Metro Weekly

Certification Gives Herring Virginia AG Win

As LGBT-ally Democrat claims victory, margin gives GOP's Obenshain 10 days to demand statewide recount

The Virginia State Board of Elections today certified Democrat Mark Herring as the winner in the commonwealth’s attorney general race, giving Herring, an LGBT-supportive candidate, a narrow 165-vote lead out of more than 2.2 million votes cast.

Due to the closeness of the race, both candidates declared victory at points during the days following the election, as a re-canvass of votes throughout the state turned up various human or machine errors that affected the count. Election observers via Twitter also pointed out discrepancies in the return rate of absentee ballots for the state’s 8th Congressional District, after which local election officials in Democratic-leaning Fairfax County – the state’s most populous county – discovered nearly 3,000 missing absentee ballots.

Following the re-canvass of votes, Herring gained a slim lead. Fairfax County then allowed voters who had cast provisional ballots to come in person and attest to the validity of their ballots. The Fairfax county election board – controlled by Republicans 2-1 – counted 271 of 493 provisional ballots, expanding Herring’s lead.

According to The Washington Post, even though the Republican-run state election board’s decision to certify the results was unanimous, Chairman Charles E. Judd said he was ”concerned about the integrity of the data,” noting a lack of uniformity in counting votes that occurred between most locations – which reported their results by the Friday following the election – and Fairfax County, which had delayed the counting of the county’s provisional ballots to the Tuesday following the election and after the Veterans Day holiday weekend.

Following the certification, the Obenshain campaign released a statement saying it was reviewing the results.

”With the completion of the State Board of Elections vote tally, this initial count show the narrowest percent vote differential of any U.S. statewide race in the 21st century and the closest statewide election in modern Virginia history,” Obenshain’s campaign manager Chris Leavitt said in the statement. ”As it currently stands, the 165 vote margin out of more than 2.2 million votes cast is well within the margin that could be potentially closed in a recount. There have been four statewide elections in the U.S. since 2000 that finished within a 300-vote margin. In three of those four statewide elections, the results were reversed in a recount.”

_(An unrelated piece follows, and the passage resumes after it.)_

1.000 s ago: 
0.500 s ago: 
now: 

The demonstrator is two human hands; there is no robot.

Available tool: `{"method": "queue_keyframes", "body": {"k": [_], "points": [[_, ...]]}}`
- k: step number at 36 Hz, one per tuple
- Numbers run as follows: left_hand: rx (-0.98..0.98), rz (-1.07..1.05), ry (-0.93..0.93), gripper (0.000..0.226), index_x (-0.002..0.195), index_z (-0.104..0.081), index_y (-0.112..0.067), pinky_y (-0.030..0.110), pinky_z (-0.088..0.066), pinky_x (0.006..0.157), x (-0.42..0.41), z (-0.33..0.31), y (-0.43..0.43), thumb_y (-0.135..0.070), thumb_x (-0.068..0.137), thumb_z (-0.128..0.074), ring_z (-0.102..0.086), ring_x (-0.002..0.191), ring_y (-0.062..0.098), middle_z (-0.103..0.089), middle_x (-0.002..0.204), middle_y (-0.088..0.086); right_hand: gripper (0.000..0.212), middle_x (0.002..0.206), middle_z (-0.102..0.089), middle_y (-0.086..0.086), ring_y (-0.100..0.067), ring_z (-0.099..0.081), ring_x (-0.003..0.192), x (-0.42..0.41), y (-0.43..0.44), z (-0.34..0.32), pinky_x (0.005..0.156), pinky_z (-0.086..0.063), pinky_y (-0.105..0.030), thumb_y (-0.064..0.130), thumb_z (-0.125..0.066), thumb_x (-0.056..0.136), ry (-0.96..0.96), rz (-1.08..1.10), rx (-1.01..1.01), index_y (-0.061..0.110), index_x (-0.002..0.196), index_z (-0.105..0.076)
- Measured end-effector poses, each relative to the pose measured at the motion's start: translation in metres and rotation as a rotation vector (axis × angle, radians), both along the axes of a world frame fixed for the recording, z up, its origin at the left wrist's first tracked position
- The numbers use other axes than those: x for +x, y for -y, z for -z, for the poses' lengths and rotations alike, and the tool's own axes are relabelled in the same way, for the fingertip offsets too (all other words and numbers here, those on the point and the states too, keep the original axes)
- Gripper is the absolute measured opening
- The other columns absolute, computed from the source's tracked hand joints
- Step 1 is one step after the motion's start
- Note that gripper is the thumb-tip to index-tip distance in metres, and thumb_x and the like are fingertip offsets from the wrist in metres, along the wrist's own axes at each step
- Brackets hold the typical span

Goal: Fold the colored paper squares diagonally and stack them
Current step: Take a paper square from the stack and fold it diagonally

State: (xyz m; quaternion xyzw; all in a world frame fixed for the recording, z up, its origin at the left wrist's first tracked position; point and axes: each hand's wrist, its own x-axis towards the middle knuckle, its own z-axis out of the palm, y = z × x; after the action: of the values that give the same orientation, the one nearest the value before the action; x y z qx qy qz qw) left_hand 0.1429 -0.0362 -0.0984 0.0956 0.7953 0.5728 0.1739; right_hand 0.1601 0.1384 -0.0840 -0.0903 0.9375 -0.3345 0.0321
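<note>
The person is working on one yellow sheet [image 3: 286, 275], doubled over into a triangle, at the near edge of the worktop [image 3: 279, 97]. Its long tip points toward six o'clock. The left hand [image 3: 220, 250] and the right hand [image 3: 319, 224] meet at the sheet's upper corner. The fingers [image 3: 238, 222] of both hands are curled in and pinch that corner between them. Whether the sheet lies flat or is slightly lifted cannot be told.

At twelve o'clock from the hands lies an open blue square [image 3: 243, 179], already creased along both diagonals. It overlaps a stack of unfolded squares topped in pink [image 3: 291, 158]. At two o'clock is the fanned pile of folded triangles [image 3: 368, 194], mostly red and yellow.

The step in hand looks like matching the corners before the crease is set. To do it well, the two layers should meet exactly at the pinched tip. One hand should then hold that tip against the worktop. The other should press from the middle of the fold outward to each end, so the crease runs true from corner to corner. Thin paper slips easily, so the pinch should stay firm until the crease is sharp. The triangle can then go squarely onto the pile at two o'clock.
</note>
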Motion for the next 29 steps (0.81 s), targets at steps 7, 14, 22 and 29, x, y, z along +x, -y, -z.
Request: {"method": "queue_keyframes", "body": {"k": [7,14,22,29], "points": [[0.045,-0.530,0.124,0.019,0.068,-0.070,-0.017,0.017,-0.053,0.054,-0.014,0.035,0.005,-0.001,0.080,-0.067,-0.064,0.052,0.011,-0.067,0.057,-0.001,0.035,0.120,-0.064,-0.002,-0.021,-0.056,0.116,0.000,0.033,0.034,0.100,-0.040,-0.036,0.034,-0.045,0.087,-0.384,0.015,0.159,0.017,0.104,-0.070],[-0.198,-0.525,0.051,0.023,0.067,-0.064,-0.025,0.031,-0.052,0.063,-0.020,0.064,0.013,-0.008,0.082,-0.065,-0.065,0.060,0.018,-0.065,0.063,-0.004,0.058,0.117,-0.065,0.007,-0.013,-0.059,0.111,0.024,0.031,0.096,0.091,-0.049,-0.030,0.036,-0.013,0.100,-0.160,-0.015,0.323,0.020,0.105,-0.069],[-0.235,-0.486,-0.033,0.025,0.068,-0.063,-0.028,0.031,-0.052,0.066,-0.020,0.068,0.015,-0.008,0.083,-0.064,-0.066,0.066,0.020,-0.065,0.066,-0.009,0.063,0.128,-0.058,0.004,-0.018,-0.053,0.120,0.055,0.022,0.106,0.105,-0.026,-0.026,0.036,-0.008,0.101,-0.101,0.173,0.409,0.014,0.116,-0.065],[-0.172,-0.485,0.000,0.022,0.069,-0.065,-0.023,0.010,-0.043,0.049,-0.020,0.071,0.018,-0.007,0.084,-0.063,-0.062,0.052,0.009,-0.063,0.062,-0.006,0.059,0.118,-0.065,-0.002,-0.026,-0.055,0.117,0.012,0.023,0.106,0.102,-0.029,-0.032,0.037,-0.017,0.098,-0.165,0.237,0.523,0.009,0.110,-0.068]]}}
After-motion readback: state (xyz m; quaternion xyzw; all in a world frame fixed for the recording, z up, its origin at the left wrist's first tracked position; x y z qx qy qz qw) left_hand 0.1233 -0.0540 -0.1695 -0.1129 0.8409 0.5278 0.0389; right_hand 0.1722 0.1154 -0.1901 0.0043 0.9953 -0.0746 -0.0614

”Over the next few days, we will continue to review these results. Margins this small are why Virginia law provides a process for a recount,” Leavitt continued. ”However, a decision to request a recount, even in a historically close election, is not one to be made lightly. Virginia law allows ten days to request a recount. We will make further announcements regarding a recount well within that time, in order to ensure the closure and confidence in the results that Virginians deserve.”

Under Virginia law, if the margin of victory of an election is within a point, the losing candidate has 10 days after certification to demand a recount. If the results remained unchanged, the losing candidate – in this case, Obenshain – has three days to file a formal protest contesting the election results.

The Herring campaign declared victory following the certification of the results, releasing a statement thanking the board, local voter registrars and election officials for their professionalism in overseeing the election.

”I am gratified that the State Board of Elections today certified me the winner of a close but fair election,” Herring said in the statement. ”I look forward to serving the people of Virginia as Attorney General.”

”Today, we move forward to tackle some of the unique challenges of our era which fall under the auspices of the next Attorney General of the Commonwealth of Virginia,” Herring continued. ”Our guiding principle will be to put the law and Virginians first, instead of adherence to extreme ideology. In the areas of public safety, veterans services, civil rights, consumer and small business protections, and ethics in our public sphere, significant progress can and will be made for Virginians.”